* THE PROBLEM
Please set down the entire listing exactly.

_ _ _ _ _ _ _

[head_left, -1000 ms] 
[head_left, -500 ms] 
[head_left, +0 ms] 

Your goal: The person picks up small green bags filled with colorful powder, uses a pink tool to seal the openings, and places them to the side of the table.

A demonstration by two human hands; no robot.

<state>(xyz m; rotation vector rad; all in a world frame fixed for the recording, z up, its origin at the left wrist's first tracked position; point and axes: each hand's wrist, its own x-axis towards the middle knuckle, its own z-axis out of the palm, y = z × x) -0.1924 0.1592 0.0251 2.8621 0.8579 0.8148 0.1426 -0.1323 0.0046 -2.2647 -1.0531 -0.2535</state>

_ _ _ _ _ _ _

* EXPECTED ANSWER
[head_left, -1000 ms] 
[head_left, -500 ms] 
[head_left, +0 ms] 

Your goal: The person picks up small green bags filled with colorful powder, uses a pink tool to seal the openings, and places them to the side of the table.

A demonstration by two human hands; no robot.

<state>(xyz m; rotation vector rad; all in a world frame fixed for the recording, z up, its origin at the left wrist's first tracked position; point and axes: each hand's wrist, its own x-axis towards the middle knuckle, its own z-axis out of the palm, y = z × x) -0.1924 0.1592 0.0251 2.8621 0.8579 0.8148 0.1426 -0.1323 0.0046 -2.2647 -1.0531 -0.2535</state>

This exercise is done.